**Instructions to follow**
All lines holding the word "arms" in the listing below need to be copied.

**Source data**
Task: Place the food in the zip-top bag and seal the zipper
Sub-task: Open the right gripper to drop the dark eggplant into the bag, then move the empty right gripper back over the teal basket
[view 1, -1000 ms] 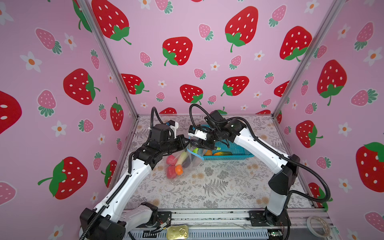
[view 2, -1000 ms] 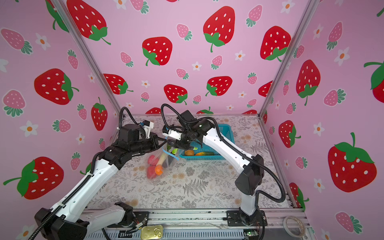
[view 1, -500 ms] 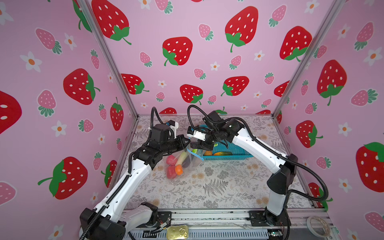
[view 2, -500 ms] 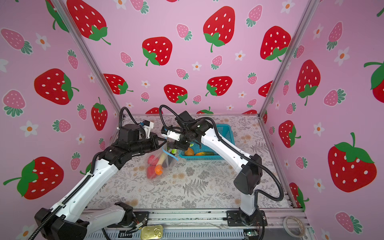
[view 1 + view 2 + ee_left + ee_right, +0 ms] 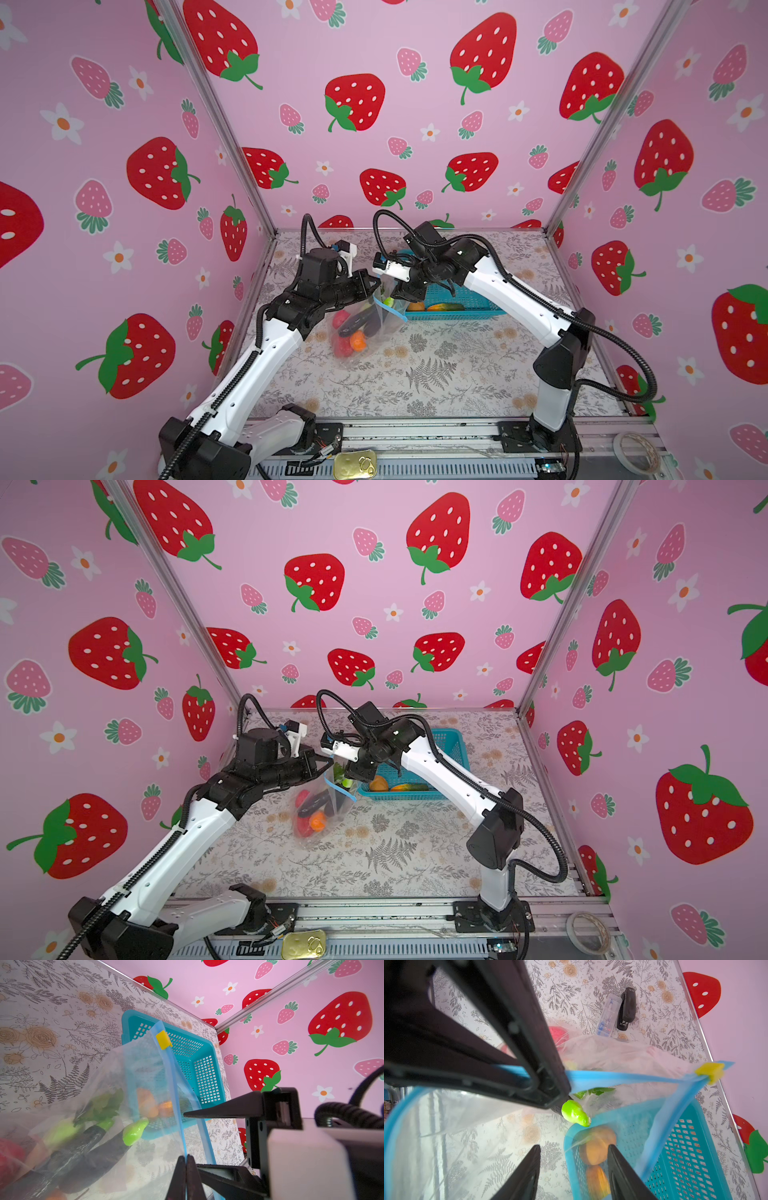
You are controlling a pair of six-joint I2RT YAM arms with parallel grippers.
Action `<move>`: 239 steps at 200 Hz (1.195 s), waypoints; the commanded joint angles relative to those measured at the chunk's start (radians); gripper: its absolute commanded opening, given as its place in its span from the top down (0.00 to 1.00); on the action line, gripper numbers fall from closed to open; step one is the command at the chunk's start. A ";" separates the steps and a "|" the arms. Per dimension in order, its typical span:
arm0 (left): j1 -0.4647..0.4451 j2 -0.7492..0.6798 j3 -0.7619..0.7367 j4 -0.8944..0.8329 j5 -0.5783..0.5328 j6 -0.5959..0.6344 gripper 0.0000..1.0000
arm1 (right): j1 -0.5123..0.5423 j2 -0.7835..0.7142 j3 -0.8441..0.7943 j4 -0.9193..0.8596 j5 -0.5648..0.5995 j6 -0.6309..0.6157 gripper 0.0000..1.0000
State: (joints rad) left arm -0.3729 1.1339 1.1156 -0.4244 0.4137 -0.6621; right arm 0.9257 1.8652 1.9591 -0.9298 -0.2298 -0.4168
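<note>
The zip-top bag (image 5: 368, 332) (image 5: 322, 812) hangs with its mouth held up. It holds red lumps (image 5: 340, 320), an orange (image 5: 357, 341) and a dark eggplant (image 5: 133, 1132) with a green tip (image 5: 574, 1113). My left gripper (image 5: 376, 286) (image 5: 185, 1159) is shut on the light-blue zipper (image 5: 176, 1095) (image 5: 623, 1078). A yellow slider (image 5: 163, 1040) (image 5: 711, 1072) sits at the strip's far end. My right gripper (image 5: 399, 297) (image 5: 573, 1147) stands open over the bag's mouth, empty. More food, yellow-orange pieces (image 5: 596, 1147) and a cucumber (image 5: 444, 307), lies in the basket.
The teal perforated basket (image 5: 453, 316) (image 5: 449, 746) stands right behind the bag. A black stapler (image 5: 626, 1008) and a small clear box (image 5: 608, 1016) lie beyond it. A tin (image 5: 355, 465) and a tape roll (image 5: 638, 451) rest on the front rail.
The right gripper's jaws have spread wider and it has shifted slightly left over the bag mouth. The left arm keeps its hold on the bag edge.
</note>
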 commanded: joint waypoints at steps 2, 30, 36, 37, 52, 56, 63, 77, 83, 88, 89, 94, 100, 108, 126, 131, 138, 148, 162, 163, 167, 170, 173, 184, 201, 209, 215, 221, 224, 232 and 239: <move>0.007 -0.021 0.012 0.007 0.020 -0.001 1.00 | 0.006 0.007 0.030 -0.025 0.001 -0.011 0.46; 0.005 -0.028 0.007 0.007 0.017 -0.001 1.00 | 0.006 -0.008 0.035 -0.020 0.003 -0.017 0.46; 0.005 -0.027 0.007 0.007 0.016 -0.001 1.00 | 0.006 -0.017 0.034 -0.022 0.003 -0.020 0.46; 0.006 -0.027 0.006 0.007 0.015 -0.001 1.00 | 0.007 -0.017 0.034 -0.022 0.003 -0.021 0.46; 0.006 -0.029 0.004 0.006 0.016 -0.001 1.00 | 0.006 -0.036 0.035 -0.022 0.018 -0.034 0.46; 0.006 -0.030 0.004 0.006 0.015 -0.001 1.00 | 0.005 -0.041 0.035 -0.022 0.022 -0.038 0.46; 0.006 -0.030 0.002 0.006 0.014 -0.001 1.00 | 0.004 -0.050 0.034 -0.022 0.030 -0.044 0.46; 0.006 -0.034 -0.002 0.007 0.014 -0.001 1.00 | -0.010 -0.070 0.027 -0.019 0.033 -0.046 0.46; 0.006 -0.034 -0.002 0.007 0.014 -0.001 1.00 | -0.019 -0.081 0.020 -0.011 0.030 -0.042 0.46; 0.006 -0.034 -0.004 0.007 0.014 -0.001 1.00 | -0.031 -0.089 0.012 -0.003 0.023 -0.034 0.46; 0.006 -0.033 -0.005 0.007 0.014 -0.001 1.00 | -0.033 -0.090 0.011 -0.002 0.021 -0.032 0.46; 0.006 -0.034 -0.004 0.007 0.014 -0.002 1.00 | -0.043 -0.100 0.000 0.007 0.010 -0.025 0.46; 0.005 -0.035 -0.004 0.005 0.014 -0.002 1.00 | -0.055 -0.114 -0.015 0.020 -0.005 -0.018 0.46; 0.006 -0.038 -0.005 0.005 0.014 -0.003 1.00 | -0.066 -0.135 -0.045 0.046 -0.021 -0.010 0.46; 0.005 -0.044 -0.014 0.006 0.007 -0.001 1.00 | -0.075 -0.190 -0.136 0.123 -0.062 0.000 0.45; 0.005 -0.045 -0.016 0.007 0.003 -0.001 1.00 | -0.076 -0.205 -0.156 0.139 -0.074 0.004 0.45; 0.005 -0.042 -0.017 0.007 0.003 -0.001 1.00 | -0.079 -0.224 -0.182 0.167 -0.086 0.012 0.44; 0.006 -0.035 -0.014 0.007 0.007 -0.001 1.00 | -0.085 -0.256 -0.225 0.208 -0.101 0.027 0.43; 0.006 -0.023 -0.007 0.006 0.014 -0.002 1.00 | -0.092 -0.312 -0.300 0.279 -0.125 0.050 0.41; 0.005 -0.023 -0.008 0.007 0.016 -0.002 1.00 | -0.093 -0.316 -0.307 0.285 -0.126 0.051 0.40; 0.005 -0.020 -0.006 0.007 0.018 -0.004 1.00 | -0.094 -0.335 -0.334 0.310 -0.125 0.059 0.39; 0.006 -0.018 -0.004 0.006 0.020 -0.004 1.00 | -0.095 -0.346 -0.353 0.328 -0.124 0.064 0.39; 0.007 -0.017 -0.005 0.007 0.020 -0.004 1.00 | -0.095 -0.362 -0.370 0.347 -0.122 0.070 0.39; 0.005 -0.019 -0.002 0.006 0.020 -0.004 1.00 | -0.094 -0.413 -0.445 0.409 -0.100 0.094 0.38; 0.006 -0.026 -0.010 0.006 0.011 -0.005 1.00 | -0.098 -0.478 -0.548 0.485 -0.030 0.132 0.35; 0.005 -0.029 -0.013 0.006 0.009 -0.006 1.00 | -0.103 -0.500 -0.592 0.509 -0.002 0.148 0.35; 0.005 -0.030 -0.014 0.005 0.007 -0.008 1.00 | -0.107 -0.513 -0.615 0.518 0.010 0.162 0.35; 0.006 -0.031 -0.015 0.004 0.006 -0.006 1.00 | -0.116 -0.521 -0.637 0.526 0.015 0.178 0.35; 0.005 -0.030 -0.015 0.003 0.007 -0.007 1.00 | -0.121 -0.524 -0.646 0.529 0.016 0.184 0.35; 0.005 -0.030 -0.012 0.001 0.007 -0.008 1.00 | -0.134 -0.530 -0.670 0.535 0.015 0.207 0.35; 0.005 -0.031 -0.011 0.000 0.006 -0.007 1.00 | -0.146 -0.534 -0.687 0.539 0.015 0.225 0.36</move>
State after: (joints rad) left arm -0.3729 1.1152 1.1038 -0.4240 0.4126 -0.6628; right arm 0.8143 1.3556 1.3293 -0.4770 -0.2489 -0.2737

**Reply**
You are controlling a pair of six-joint I2RT YAM arms with parallel grippers.
Action `<move>`: 239 steps at 200 Hz (1.195 s), waypoints; the commanded joint angles relative to those measured at the chunk's start (radians); gripper: its absolute commanded opening, given as its place in its span from the top down (0.00 to 1.00); on the action line, gripper numbers fall from closed to open; step one is the command at the chunk's start. A ";" separates the steps and a "|" the arms. Per dimension in order, its typical span:

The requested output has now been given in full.